[Items listed in a dataset]
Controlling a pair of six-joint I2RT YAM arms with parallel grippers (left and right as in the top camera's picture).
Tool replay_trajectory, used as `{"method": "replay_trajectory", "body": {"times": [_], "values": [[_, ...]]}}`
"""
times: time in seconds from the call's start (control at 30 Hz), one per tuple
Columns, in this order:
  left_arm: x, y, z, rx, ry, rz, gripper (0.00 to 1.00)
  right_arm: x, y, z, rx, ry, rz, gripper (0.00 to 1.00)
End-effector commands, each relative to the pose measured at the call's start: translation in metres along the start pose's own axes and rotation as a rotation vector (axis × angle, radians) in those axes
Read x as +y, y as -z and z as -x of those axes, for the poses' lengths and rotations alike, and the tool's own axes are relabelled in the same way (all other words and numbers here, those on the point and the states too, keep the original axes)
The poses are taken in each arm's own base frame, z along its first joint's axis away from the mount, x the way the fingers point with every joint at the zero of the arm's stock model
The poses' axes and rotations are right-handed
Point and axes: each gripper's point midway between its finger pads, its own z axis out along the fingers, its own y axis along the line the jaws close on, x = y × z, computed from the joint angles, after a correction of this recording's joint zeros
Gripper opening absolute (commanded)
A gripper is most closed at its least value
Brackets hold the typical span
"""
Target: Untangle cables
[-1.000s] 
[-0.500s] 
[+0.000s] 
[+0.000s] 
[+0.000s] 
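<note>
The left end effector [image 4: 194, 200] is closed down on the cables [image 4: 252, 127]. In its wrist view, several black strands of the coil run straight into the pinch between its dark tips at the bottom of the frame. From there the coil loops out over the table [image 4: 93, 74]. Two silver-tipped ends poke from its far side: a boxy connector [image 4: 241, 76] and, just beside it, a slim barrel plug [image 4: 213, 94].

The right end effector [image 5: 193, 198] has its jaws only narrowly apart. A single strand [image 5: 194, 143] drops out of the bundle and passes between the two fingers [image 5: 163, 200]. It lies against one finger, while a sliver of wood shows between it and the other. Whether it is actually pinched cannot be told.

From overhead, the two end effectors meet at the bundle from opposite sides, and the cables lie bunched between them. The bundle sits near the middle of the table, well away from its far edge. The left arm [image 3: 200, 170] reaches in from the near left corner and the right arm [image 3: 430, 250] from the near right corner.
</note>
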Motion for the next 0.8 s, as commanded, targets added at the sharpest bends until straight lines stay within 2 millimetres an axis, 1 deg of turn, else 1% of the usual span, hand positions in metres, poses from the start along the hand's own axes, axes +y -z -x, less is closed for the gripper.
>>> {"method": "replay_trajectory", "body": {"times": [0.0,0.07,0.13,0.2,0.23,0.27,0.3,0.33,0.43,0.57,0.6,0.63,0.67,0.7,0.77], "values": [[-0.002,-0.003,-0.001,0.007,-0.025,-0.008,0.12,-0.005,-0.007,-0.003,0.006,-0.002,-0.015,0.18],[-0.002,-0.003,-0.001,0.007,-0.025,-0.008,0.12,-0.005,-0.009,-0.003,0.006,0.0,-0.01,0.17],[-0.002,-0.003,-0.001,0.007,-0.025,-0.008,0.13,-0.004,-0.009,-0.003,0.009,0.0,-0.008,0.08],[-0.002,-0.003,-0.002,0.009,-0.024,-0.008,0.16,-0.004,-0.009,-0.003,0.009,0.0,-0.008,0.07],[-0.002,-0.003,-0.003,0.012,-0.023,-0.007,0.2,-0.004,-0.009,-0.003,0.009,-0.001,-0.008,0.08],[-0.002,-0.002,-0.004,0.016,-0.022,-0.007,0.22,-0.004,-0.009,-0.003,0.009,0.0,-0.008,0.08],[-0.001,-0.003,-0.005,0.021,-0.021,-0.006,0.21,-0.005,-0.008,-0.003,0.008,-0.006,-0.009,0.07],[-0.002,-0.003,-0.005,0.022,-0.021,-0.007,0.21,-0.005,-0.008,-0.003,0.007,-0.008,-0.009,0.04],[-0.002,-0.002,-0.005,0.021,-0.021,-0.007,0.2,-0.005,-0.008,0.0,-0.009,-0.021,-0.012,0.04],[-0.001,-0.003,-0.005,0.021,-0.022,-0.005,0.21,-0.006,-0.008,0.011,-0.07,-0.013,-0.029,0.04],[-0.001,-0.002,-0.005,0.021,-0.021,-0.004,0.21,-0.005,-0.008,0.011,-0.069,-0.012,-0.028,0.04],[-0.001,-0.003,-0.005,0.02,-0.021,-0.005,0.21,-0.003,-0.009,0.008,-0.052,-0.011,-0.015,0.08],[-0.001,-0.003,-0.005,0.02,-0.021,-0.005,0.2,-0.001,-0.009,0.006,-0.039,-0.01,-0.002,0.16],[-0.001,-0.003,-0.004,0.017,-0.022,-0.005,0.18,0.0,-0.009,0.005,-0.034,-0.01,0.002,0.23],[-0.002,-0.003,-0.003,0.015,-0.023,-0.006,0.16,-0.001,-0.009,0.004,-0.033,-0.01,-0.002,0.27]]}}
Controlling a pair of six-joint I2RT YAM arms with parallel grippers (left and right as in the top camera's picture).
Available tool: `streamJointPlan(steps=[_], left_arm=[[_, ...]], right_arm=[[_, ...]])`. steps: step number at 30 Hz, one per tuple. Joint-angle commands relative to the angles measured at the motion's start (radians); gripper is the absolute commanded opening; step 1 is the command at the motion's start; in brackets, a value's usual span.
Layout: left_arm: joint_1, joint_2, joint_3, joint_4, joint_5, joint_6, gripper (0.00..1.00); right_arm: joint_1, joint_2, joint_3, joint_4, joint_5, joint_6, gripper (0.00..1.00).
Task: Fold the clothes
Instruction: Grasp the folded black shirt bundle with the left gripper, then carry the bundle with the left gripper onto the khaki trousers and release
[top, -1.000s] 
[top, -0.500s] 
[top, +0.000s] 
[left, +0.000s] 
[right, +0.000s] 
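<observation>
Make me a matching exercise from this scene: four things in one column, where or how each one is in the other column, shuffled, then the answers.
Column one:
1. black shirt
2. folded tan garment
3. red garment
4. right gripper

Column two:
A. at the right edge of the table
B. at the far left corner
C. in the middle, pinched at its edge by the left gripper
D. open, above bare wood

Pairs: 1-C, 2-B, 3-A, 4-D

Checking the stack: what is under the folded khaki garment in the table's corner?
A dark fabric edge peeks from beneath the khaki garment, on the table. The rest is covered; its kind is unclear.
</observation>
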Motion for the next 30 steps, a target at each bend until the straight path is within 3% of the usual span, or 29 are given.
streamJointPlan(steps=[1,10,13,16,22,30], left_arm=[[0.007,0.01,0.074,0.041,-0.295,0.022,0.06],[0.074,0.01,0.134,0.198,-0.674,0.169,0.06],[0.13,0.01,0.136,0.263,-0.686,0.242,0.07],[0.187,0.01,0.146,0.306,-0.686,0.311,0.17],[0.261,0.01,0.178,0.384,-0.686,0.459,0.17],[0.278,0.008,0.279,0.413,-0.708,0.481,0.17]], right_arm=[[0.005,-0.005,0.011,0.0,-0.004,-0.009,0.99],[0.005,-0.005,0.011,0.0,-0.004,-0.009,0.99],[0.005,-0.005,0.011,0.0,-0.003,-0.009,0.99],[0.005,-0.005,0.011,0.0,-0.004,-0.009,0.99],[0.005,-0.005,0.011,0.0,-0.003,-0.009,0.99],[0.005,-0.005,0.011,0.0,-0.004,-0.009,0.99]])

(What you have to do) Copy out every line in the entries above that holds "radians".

(Exercise output)
End-effector commands, each relative to the pose measured at the call's start: translation in metres along the start pose's own axes and rotation as a rotation vector (axis × angle, radians) in those axes
Available tool: `streamJointPlan(steps=[_], left_arm=[[_, ...]], right_arm=[[_, ...]])`. steps: step number at 30 Hz, one per tuple. Joint-angle commands relative to the angles measured at the motion's start (radians); gripper is the absolute commanded opening; step 1 is the command at the motion's start; in brackets, a value's usual span.

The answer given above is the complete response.